From the first line to the last, retype the listing without any alteration.

DATA SHOWN below:

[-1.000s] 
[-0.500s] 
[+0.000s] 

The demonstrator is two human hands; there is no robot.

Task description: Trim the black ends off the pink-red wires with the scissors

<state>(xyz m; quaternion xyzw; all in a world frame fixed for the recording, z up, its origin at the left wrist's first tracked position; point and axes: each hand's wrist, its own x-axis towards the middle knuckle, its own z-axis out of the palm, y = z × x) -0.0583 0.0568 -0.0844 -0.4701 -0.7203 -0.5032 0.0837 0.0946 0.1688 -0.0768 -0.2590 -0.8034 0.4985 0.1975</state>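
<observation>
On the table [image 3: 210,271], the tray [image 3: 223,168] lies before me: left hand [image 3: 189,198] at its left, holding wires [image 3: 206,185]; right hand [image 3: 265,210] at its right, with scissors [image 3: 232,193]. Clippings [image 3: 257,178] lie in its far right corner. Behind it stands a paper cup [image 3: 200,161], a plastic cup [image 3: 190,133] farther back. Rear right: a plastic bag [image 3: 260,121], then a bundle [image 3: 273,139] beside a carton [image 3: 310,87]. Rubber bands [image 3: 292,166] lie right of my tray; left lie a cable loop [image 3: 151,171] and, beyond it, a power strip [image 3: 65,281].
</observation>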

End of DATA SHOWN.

**SOLUTION BELOW:**
[-1.000s] 
[-0.500s] 
[+0.000s] 

The demonstrator is two human hands; there is no robot.

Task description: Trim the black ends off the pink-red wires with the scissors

<state>(xyz m; quaternion xyzw; all in a world frame fixed for the recording, z up, its origin at the left wrist's first tracked position; point and axes: each hand's wrist, its own x-axis towards the middle knuckle, its own z-axis out of the palm, y = z × x) -0.0583 0.0568 -0.0844 -0.4701 -0.7203 -0.5032 0.0837 0.0946 0.1688 -0.0768 -0.2590 -0.8034 0.4985 0.1975</state>
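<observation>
On the table [image 3: 210,271], the tray [image 3: 223,168] lies before me: left hand [image 3: 189,198] at its left, holding wires [image 3: 206,185]; right hand [image 3: 265,210] at its right, with scissors [image 3: 232,193]. Clippings [image 3: 257,178] lie in its far right corner. Behind it stands a paper cup [image 3: 200,161], a plastic cup [image 3: 190,133] farther back. Rear right: a plastic bag [image 3: 260,121], then a bundle [image 3: 273,139] beside a carton [image 3: 310,87]. Rubber bands [image 3: 292,166] lie right of my tray; left lie a cable loop [image 3: 151,171] and, beyond it, a power strip [image 3: 65,281].
</observation>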

Nothing else is needed, and the exercise is over.